Georgia moved one step closer to passing a sweeping immigration law when H.B. 87 cleared the House by a 112-57 margin.
The Republican backed measure has been sharply criticized by state Democratic leaders. The House Democratic Caucus claims, among other things, that H.B. 87 legalizes racial profiling.
"As every attorney knows, it is not simply the presence of a clause in the law but the context of that clause. H.B. 87 tells officers not to look at race, color or national origin, but the bill goes on to state that if they do, we won't hold it against them," said Rep. Stacey Abrams, House Minority Leader and an attorney.
Abrams compared the profiling clauses to the side effect warnings at the end of pharmaceutical commercials.
"The lines are the whispered reference to the side effects, a warning that these laws may cause moral blindness, social ostracization for legal immigrants and economic paralysis across our state," she said.
Abrams said H.B. 87 will lead to local governments facing homemade class-action lawsuits and families cowering in shadows, afraid that their papers won't be enough to protect them.
Democrats also expressed concern the legislation could have unintended consequences in terms of economic impact.
"This bill would lead to international avoidance of Georgia, as is now the case in Arizona. Perception, more than reality, will hurt our tourism industry," said Rep. Elena Parent (D-Atlanta). "We have already seen what this law has done to Arizona. Georgia cannot afford to lose millions to prove they are tough on immigration."

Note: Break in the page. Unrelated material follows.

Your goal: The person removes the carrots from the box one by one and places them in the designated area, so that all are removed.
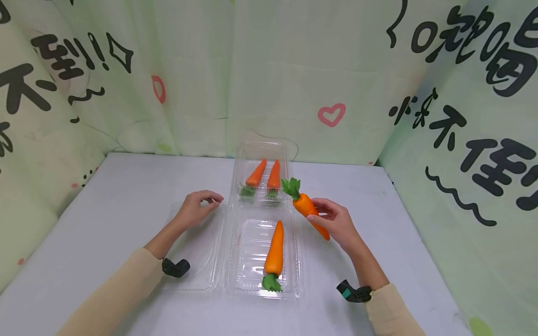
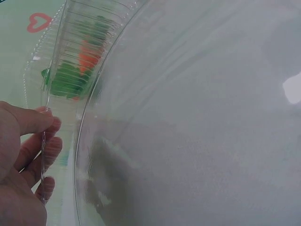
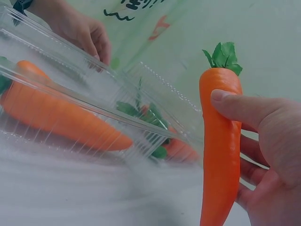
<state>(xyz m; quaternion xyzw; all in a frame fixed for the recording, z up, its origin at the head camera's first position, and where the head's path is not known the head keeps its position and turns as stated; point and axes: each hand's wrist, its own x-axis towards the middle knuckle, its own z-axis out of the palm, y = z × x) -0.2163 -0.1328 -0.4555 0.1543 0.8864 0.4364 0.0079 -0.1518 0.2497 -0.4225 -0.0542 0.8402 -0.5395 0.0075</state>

House Democrats say H.B. 87 is fatally flawed in that it attempts to solve a federal problem using the limits of state government.
"HB 87 will put the lives of underfunded officers on the line, where we will be outnumbered 8 to 1. When a person who is here illegally is approached by an officer now, the officer must fear that the person will be fighting for his freedom. That is a dangerous situation for any officer," said Rep. Yasmin Neal (D-Jonesboro), a Clayton County detective and police officer. "The legislature is asking us to do what the federal government should. They have the resources. We do not."
As the legislation moves to the Georgia State Senate, Democratic leaders vow to continue the battle.
"It is unfortunate that Georgia's legislature is rushing to make our state unattractive to domestic and international business,” said Sen. Robert Brown (D-Macon), Democratic Caucus Leader in the State Senate. “Ironically, while many of the advocates of H.B. 87 also reject the involvement of the federal government in health, they care are inviting the federal government to destroy Georgia's agriculture, tourism and hospitality industries. They are going beyond the federal government in imposing onerous regulations on law-abiding citizens.”
Rep. Brian Thomas (D-Lilburn), chairman of the House Democratic Caucus expressed his concern about the state’s tourism industry saying Arizona has lost more than $45 million to date due to cancelled conventions and boycotts.
"Georgia relies on tourism to feed our families. This bill will not curb illegal immigration, but it will put a black eye on our state and send jobs elsewhere. This is an anti-economic development bill that will haunt Georgia for years to come," he said.